- _Available data_

· · · ·

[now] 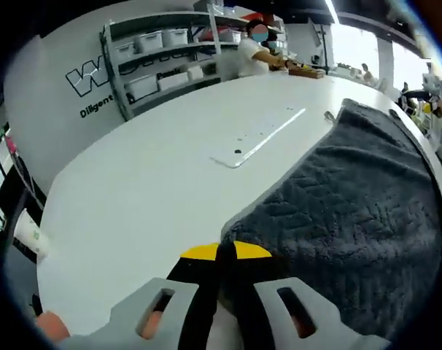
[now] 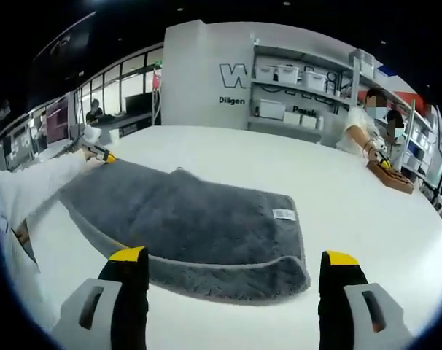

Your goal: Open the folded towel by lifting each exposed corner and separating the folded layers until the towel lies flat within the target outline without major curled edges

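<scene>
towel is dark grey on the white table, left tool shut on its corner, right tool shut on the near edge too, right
Not quite. The right tool is open, jaws spread wide and hovering short of the towel's near edge, as the right gripper view shows. The rest holds: dark grey towel on the white table, left tool shut on its corner.

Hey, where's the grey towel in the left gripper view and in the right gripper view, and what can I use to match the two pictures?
Left gripper view: the grey towel fills the right and lower right, its near corner pinched between the shut jaws of the left gripper.
Right gripper view: the grey towel lies across the centre and left on the white table.
Shared landmark: the shelving rack with white bins.
</scene>
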Motion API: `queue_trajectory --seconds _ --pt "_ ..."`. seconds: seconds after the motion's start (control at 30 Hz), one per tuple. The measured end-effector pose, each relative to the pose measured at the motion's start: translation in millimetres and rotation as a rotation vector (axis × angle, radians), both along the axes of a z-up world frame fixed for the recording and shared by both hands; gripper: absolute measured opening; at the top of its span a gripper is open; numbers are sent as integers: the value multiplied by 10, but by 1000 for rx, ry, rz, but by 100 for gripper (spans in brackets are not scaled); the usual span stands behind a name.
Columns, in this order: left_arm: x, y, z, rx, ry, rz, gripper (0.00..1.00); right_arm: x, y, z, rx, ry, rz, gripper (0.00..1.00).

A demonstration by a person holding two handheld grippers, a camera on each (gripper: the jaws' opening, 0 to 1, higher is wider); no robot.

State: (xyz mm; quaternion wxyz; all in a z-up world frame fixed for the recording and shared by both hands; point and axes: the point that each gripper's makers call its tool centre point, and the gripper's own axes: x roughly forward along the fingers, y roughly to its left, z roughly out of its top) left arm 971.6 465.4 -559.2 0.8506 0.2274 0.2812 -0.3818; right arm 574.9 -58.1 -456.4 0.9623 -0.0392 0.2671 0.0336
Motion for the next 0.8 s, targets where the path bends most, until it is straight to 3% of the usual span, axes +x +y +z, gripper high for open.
queue_trajectory --seconds 0.5,0.7,0.8 --pt "252 543 -7 37 -14 178 4 -65 -34 31 -5 -5 -17 97" --pt "194 564 4 -83 50 246 7 -96 -39 35 -4 -6 -19 97" --pt "175 591 93 -118 31 256 11 -106 -43 42 -3 -9 -20 97"
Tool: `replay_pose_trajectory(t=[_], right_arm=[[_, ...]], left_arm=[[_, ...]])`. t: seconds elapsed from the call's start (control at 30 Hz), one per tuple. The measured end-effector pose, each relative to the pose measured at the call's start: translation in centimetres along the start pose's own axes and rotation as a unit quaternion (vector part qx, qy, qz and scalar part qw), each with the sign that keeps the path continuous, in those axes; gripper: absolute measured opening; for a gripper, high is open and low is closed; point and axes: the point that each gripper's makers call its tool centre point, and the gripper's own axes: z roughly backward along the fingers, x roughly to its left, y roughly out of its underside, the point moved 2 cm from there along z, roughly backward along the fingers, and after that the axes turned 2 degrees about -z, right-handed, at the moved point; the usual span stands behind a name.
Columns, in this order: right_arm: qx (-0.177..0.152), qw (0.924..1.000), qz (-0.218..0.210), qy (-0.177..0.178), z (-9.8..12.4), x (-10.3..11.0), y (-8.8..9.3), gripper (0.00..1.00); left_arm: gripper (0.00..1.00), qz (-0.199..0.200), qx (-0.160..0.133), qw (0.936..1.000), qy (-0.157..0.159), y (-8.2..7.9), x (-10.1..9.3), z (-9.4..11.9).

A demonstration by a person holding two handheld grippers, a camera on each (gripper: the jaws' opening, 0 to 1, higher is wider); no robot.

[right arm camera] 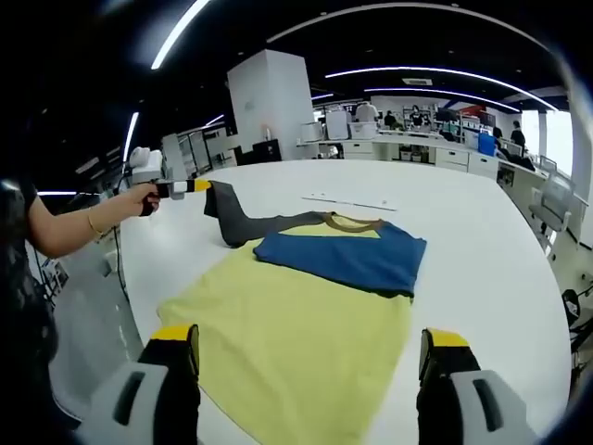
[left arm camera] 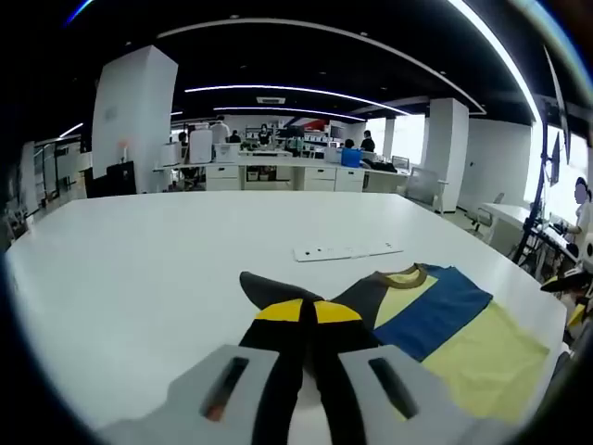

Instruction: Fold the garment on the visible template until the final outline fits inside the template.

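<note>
A yellow T-shirt (right arm camera: 296,343) with a blue chest band (right arm camera: 347,255) and dark grey sleeves lies flat on the white table (left arm camera: 139,269). In the left gripper view, my left gripper (left arm camera: 308,311) is shut on the grey sleeve (left arm camera: 264,287), holding it lifted off the table to the left of the collar (left arm camera: 408,274). In the right gripper view, that left gripper (right arm camera: 182,187) shows in a hand, with the sleeve (right arm camera: 227,218) hanging from it. My right gripper (right arm camera: 310,338) stands wide open above the shirt's yellow hem, nothing between its jaws.
A flat white strip (left arm camera: 347,251) lies on the table beyond the collar. A person's forearm (right arm camera: 79,227) reaches in from the left past the table's edge (right arm camera: 125,278). A white pillar (left arm camera: 134,120), desks and chairs stand far behind.
</note>
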Motion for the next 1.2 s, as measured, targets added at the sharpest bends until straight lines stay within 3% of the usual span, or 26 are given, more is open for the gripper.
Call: replay_pose_trajectory(t=[0.83,1.2], right_arm=[[-0.001,1.0,-0.004,-0.006,-0.5,0.5,0.4,0.99],[0.0,0.9999,-0.012,-0.002,-0.5,0.3,0.5,0.98]], left_arm=[[0.0,-0.037,-0.014,0.9976,0.057,-2.6,-5.5,-3.1],[0.0,-0.023,-0.025,0.9962,0.08,-3.3,-8.5,-4.3]])
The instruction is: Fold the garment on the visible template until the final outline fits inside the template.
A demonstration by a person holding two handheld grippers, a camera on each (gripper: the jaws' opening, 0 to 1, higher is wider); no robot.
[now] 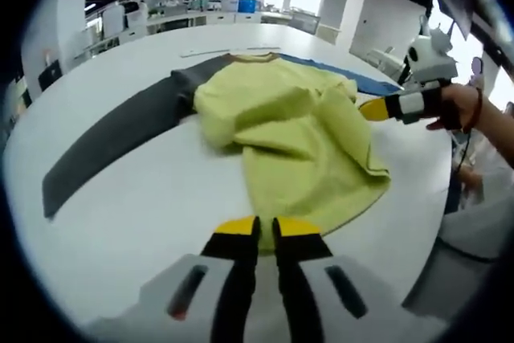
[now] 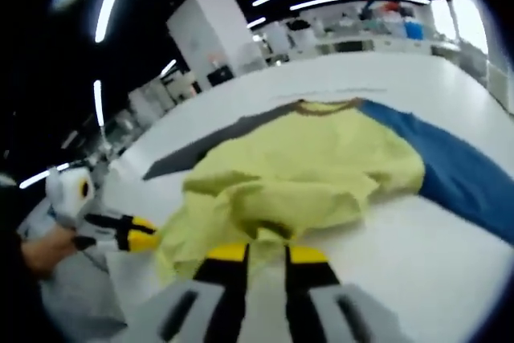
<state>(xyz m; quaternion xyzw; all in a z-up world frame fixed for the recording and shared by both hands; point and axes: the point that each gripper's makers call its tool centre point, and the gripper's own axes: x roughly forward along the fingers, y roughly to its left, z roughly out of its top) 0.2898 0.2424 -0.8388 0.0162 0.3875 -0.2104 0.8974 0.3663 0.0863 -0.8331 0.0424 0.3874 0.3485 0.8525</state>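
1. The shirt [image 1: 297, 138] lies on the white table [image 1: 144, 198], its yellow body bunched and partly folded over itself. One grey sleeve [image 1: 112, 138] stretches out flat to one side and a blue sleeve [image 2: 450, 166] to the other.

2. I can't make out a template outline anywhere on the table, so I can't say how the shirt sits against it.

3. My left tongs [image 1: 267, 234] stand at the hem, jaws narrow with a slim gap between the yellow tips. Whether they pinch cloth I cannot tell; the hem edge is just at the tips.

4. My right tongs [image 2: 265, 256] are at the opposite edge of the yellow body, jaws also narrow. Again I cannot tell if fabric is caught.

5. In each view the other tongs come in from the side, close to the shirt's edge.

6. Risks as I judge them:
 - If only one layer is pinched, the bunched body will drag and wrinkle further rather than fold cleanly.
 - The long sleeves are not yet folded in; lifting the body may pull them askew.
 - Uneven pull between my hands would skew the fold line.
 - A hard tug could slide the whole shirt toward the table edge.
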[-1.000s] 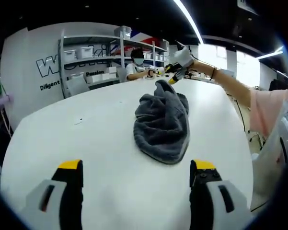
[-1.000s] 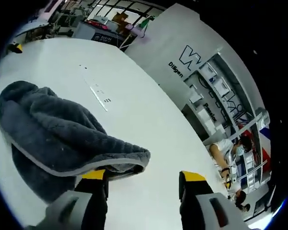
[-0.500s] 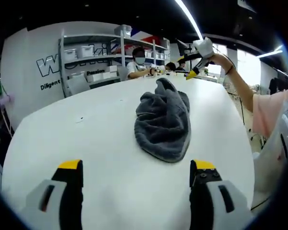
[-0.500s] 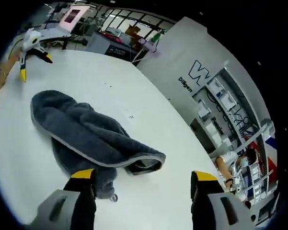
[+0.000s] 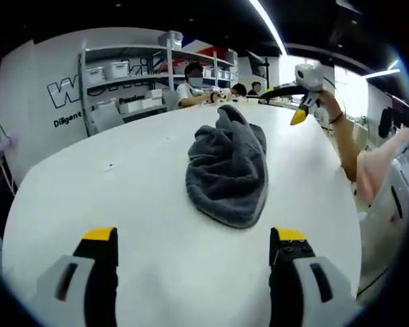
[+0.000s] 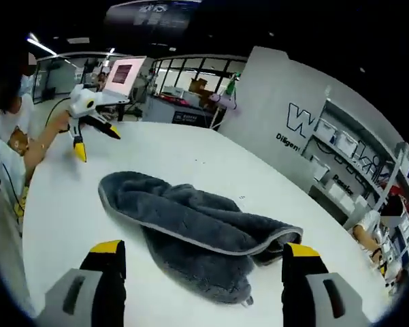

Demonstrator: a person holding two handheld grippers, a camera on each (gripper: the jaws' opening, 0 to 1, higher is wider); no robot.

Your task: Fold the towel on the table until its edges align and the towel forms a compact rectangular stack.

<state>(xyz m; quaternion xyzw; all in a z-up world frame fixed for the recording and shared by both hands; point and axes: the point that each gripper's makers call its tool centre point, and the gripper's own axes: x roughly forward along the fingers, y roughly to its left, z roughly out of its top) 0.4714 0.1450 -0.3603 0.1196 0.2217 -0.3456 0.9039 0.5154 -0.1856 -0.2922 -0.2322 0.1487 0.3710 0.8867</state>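
Observation:
A dark grey towel [image 5: 228, 170] lies in a crumpled heap on the white table [image 5: 122, 204], its pale hem curling along one side [image 6: 190, 228]. My left gripper [image 5: 194, 238] is open over bare table, short of the towel's near end. In the right gripper view it appears at the far left, open [image 6: 95, 142] and held by a hand. My right gripper [image 6: 204, 249] is open above the towel with nothing between its jaws. In the left gripper view it hangs raised and open [image 5: 283, 105] beyond the towel's far right, apart from the cloth.
Shelves with white bins [image 5: 122, 75] stand against a lettered wall [image 6: 313, 129]. People sit at the table's far side [image 5: 194, 85]. A person's sleeve and arm [image 5: 374, 170] are at the right edge. The table's rounded rim [image 5: 13, 225] is close on the left.
My right gripper has drawn up and away from the towel's far end, swinging right. The towel's raised end has settled lower on the table. My left gripper has stayed put.

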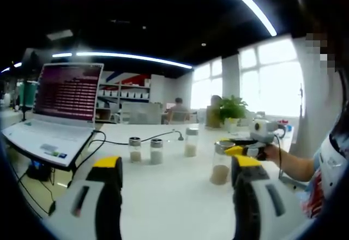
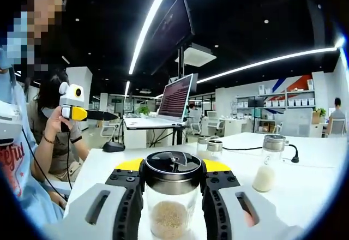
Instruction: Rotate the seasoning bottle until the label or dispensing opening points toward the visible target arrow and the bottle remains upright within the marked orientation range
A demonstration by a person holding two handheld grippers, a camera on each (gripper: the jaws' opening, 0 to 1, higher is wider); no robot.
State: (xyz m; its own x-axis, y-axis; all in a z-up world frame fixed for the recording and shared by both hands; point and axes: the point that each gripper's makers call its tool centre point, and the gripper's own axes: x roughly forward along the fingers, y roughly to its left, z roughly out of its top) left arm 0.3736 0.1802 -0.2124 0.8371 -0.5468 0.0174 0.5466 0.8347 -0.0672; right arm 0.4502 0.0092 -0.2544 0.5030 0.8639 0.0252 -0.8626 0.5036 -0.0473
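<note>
One seasoning bottle (image 2: 172, 196) stands upright between your right gripper (image 2: 172, 193) jaws, clamped below its lid. Your left gripper (image 1: 177, 177) hangs wide and empty, well apart.

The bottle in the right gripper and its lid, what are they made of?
The bottle looks like clear glass or clear plastic: the tan seasoning inside shows through its wall, though which of the two I cannot tell. Its lid looks like shiny metal, silvery with bright reflections, with a dark top. The right gripper is clamped around it.
</note>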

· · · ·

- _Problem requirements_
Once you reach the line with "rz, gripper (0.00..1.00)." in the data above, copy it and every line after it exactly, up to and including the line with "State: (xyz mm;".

- _Solved problem_
Columns, in this order: left_arm: x, y, z, rx, ry, rz, gripper (0.00..1.00); right_arm: x, y, z, rx, ry, rz, gripper (0.00..1.00).

A demonstration by a person holding two handheld grippers, a camera on each (gripper: the jaws' opening, 0 to 1, higher is wider); no robot.

State: (xyz mm; quaternion wxyz; all in a z-up world frame fixed for the recording and shared by both hands; point and axes: the point that each gripper's makers call its tool centre point, and the gripper's own axes: x roughly forward along the fingers, y roughly to its left, z roughly out of its top) left arm 971.6 465.4 -559.2 0.8506 0.2274 0.2812 -0.3818; right arm 574.9 -58.1 -456.4 0.9623 -0.0392 0.2671 0.0336

Work on this exercise is finished.